Les conditions du prêt font causer, avec un taux d’intérêt autour de 4,5 % sur 25 ans et des pénalités en cas de retard. Comme pour un particulier acquéreur d’une maison. Alors que le Fonds monétaire international et la Banque mondiale proposent des modalités nettement plus favorables selon les cas, aux pays en défaillance.
NEUTRALISATION
Avec cette seconde tranche du prêt, à fin 2025, l’endettement propre de la Nouvelle-Calédonie atteindra le ratio spectaculaire de 360 % des recettes réelles de fonctionnement, soit un niveau quatre fois supérieur au seuil prudentiel, plafond, de 90 %. Surtout, le coût total des intérêts de la seconde tranche est estimé à 23 milliards de francs. Selon nos informations, l’annuité de la dette Covid et post-émeutes sera de 7,5 milliards de francs en 2026 tout comme en 2027, puis 9 milliards en 2028, avant de monter à un « rythme de croisière » de 9,5 milliards en 2029.
Une somme colossale, qui correspond, hasard des chiffres, à l’écart de recettes fiscales sur le territoire entre les prévisions du début 2025 et le constat en fin d’année. Plus exactement, la perte serait de 10,5 milliards de francs. Les recettes fiscales passent en effet de 165 milliards estimés à environ 155, contre, pour rappel, 204 milliards en 2023. Ce qui pose un vrai souci : le prêt ne viendrait que neutraliser la perte fiscale, et ne pourrait donc pas jouer son rôle de relance.
Le gouvernement a imaginé un plan pour financer ce manque de ressources évalué à 10,5 milliards de francs causé par une baisse du rendement des impôts sur les sociétés et sur les dividendes ainsi que de la taxe générale sur la consommation. L’idée présentée aux élus : prendre 6,5 milliards disponibles dans l’enveloppe « chômage spécial exactions et mesures pour l’emploi » ; 3 milliards dans le budget de répartition, soit des recettes en moins pour les collectivités ; enfin un milliard dans le budget de reversement.
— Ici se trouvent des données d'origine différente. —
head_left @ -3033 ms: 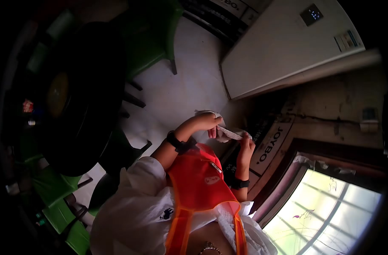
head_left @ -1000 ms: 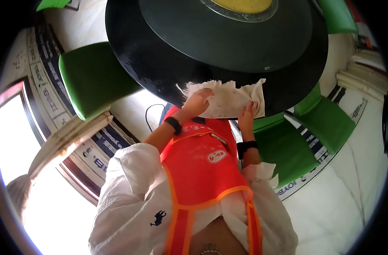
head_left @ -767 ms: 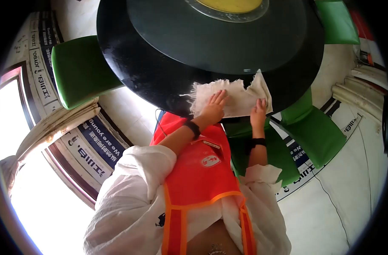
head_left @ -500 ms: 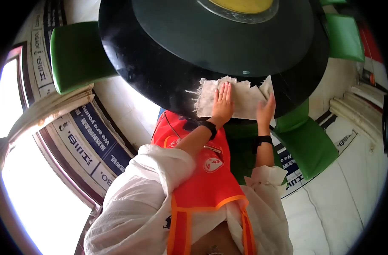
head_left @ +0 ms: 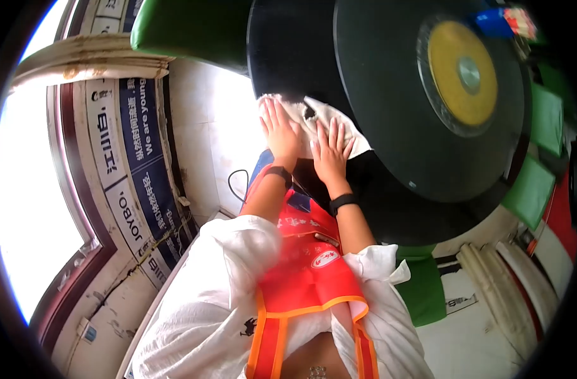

Tel est le projet, évidemment modifiable.
Et une épreuve de taille se présente. Évalué dans un premier temps à 20 puis 50 milliards, le besoin potentiel de financement pour équilibrer les comptes du budget primitif 2026 de la Nouvelle-Calédonie grimperait à 80 milliards de francs avec les déficits du Ruamm ou encore du régime des retraites. Où les trouver ? Sur l’emprunt de 120 milliards contracté en février 2025, le reliquat de 24,6 milliards de francs, après les versements de 66,8 milliards fin mars puis 28,6 en ce mois d’octobre, est non seulement bien insuffisant, mais est en outre prévu sur les exercices 2026 et 2027. De nouveaux fonds sont indispensables. Selon Thierry Santa, membre du gouvernement chargé du budget et des finances, les discussions sont en cours.
Yann Mainguet
53 %
D’après les calculs du gouvernement, si les dettes contractées pour la gestion des crises Covid et post-insurrection de mai 2024 sont exclues, le ratio d’endettement consolidé ressort à 53 %, soit un niveau inférieur au seuil de prudence de 90 %.